One of the easiest ways to do this is through the use of views. However, if that isn't possible, there is another way: column-level permissions. They are a little harder to see and require a bit more diligence to keep track of, but they work just fine. So what's the difference between column level permissions and, say, table level permissions?

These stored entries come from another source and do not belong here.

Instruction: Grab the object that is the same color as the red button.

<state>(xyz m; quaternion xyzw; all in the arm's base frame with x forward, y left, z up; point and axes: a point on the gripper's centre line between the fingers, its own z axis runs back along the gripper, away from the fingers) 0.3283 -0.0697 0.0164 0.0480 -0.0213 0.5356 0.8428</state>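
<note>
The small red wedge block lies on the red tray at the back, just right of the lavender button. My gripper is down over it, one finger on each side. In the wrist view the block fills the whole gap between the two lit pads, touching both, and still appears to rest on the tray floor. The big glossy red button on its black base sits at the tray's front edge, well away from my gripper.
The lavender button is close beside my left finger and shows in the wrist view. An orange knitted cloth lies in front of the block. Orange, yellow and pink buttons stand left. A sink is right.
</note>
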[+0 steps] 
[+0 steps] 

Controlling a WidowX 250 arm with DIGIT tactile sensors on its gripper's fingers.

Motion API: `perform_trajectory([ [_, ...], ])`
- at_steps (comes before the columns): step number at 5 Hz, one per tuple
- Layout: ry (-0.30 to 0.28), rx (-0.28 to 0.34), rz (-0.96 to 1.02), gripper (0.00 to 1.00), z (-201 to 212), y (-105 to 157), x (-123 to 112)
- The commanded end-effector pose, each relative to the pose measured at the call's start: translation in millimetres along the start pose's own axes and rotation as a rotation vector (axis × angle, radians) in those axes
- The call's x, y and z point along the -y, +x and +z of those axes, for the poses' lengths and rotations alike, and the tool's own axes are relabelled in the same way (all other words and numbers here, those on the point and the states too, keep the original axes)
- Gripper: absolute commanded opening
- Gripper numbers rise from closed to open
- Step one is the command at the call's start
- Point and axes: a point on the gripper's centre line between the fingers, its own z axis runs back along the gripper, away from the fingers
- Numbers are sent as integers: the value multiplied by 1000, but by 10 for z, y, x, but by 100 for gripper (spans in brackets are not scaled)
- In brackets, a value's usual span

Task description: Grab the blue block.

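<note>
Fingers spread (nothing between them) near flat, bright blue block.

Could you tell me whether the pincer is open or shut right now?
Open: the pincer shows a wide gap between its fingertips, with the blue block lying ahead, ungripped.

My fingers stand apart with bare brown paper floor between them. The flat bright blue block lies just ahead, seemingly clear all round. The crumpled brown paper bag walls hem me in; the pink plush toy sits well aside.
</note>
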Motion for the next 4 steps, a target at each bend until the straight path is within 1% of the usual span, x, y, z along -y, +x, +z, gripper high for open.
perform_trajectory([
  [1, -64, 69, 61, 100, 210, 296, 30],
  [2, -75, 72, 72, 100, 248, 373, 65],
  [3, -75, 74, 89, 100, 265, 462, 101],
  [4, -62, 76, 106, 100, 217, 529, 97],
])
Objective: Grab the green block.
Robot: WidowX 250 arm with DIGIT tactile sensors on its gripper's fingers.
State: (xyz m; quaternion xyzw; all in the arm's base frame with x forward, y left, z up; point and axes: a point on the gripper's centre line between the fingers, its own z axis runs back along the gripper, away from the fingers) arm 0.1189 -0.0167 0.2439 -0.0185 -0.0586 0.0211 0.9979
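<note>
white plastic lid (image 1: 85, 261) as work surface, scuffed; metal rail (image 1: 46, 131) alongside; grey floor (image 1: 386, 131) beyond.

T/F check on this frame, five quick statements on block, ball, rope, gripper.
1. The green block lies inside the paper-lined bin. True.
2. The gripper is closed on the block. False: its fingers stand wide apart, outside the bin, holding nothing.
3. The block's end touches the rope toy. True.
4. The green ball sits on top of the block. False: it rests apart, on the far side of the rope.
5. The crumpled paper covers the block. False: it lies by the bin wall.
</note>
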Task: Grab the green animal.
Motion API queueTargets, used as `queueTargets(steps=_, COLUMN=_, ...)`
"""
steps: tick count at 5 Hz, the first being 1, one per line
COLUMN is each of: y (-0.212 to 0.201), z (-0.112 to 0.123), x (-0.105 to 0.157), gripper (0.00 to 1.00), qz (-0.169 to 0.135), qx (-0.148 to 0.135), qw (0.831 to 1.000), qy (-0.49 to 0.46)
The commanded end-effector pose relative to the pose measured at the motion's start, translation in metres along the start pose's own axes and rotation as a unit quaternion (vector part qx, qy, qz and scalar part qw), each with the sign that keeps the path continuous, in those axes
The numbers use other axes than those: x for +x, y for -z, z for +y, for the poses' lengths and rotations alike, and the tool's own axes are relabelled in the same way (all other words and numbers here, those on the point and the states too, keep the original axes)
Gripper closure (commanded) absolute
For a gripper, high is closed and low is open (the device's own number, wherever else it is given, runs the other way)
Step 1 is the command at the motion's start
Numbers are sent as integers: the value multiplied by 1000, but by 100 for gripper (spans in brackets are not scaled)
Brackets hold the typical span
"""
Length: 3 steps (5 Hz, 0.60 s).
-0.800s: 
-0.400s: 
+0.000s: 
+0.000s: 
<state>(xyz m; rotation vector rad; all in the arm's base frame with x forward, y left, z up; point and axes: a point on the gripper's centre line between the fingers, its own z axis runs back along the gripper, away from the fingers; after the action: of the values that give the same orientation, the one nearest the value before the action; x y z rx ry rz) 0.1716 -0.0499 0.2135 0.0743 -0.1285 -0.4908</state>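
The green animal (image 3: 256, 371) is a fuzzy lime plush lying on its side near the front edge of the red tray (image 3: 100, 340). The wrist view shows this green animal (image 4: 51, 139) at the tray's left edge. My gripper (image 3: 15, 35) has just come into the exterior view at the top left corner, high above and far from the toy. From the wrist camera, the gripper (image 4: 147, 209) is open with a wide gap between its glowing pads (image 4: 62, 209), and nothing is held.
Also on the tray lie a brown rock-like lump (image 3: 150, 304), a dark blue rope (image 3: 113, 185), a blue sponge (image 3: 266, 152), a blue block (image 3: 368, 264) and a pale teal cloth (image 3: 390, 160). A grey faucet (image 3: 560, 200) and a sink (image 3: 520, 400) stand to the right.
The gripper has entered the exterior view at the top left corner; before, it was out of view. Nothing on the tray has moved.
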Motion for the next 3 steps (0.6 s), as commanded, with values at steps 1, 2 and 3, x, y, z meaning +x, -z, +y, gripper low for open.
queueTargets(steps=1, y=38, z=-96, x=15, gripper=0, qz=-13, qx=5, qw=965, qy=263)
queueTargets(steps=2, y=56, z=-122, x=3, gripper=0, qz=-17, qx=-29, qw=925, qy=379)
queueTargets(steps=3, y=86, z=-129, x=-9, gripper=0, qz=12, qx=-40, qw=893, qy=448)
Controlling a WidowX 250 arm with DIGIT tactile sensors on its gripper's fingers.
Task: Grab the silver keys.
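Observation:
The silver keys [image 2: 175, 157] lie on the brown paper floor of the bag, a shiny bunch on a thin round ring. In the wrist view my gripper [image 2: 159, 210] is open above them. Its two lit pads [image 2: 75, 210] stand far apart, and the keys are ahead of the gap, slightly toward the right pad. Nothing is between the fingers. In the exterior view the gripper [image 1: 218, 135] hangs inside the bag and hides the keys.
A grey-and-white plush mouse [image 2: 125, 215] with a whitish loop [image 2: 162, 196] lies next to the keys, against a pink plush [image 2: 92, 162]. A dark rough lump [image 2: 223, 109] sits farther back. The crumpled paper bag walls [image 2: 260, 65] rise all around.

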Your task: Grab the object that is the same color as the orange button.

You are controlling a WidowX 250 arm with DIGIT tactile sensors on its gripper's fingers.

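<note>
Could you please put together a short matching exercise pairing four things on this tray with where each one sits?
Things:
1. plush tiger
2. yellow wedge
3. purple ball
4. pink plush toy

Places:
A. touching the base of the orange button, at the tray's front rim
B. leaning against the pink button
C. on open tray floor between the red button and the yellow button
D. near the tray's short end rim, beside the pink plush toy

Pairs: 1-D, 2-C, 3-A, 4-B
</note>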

First, let's set up a table to use:
CREATE TABLE dbo.Employee ( EmployeeID INT IDENTITY(1,1), FirstName VARCHAR(20) NOT NULL, MiddleName VARCHAR(20) NULL, SurName VARCHAR(20) NOT NULL, SSN CHAR(9) NOT NULL, Salary INT NOT NULL, CONSTRAINT PK_Employee PRIMARY KEY (EmployeeID) );
And we'll go ahead and load it up with a couple of entries for a proof of concept:
INSERT INTO dbo.Employee (FirstName, MiddleName, SurName, SSN, Salary) VALUES ('John', 'Mark', 'Doe', '111223333', 50000); INSERT INTO dbo.Employee (FirstName, MiddleName, SurName, SSN, Salary) VALUES ('Jane', 'Eyre', 'Doe', '222334444', 65000);
Let's go ahead and set up two users and two roles for this demonstration:
CREATE ROLE HR_Employee; GO CREATE ROLE HR_Intern; GO CREATE USER SalaryPerson WITHOUT LOGIN; GO EXEC sp_addrolemember @membername = 'SalaryPerson', @rolename = 'HR_Employee'; GO CREATE USER SummerIntern WITHOUT LOGIN; GO EXEC sp_addrolemember @membername = 'SummerIntern', @rolename = 'HR_Intern'; GO
This sets up two levels of users: HR Employees (role HR_Employee, of which SalaryPerson is one) and HR Interns (role HR_Intern, played by SummerIntern). Now, when we normally grant permissions, we do so against the whole object or schema. For instance, this grants SELECT permission against the dbo.Employee table to HR_Employee role members:
GRANT SELECT ON dbo.Employee TO HR_Employee;
Now, we don't want interns to have this level of permissions. We only want them to have access to specific columns. There's a way to do this. Immediately after the table name, we can specify the columns we want to grant permission to (or DENY, if we needed to do that) within a set of parentheses, like so:
GRANT SELECT ON dbo.Employee (EmployeeID, FirstName, MiddleName, SurName) TO HR_Intern;
Now, if you prefer the GUI, you can do and see the same thing in SQL Server Management Studio, it just takes a little closer eye. Note the difference between Figure 1 (a checkbox, signifying complete permissions against the table) and Figure 2 (a green square, indicating that there are some permissions, but we'll have to take a closer look).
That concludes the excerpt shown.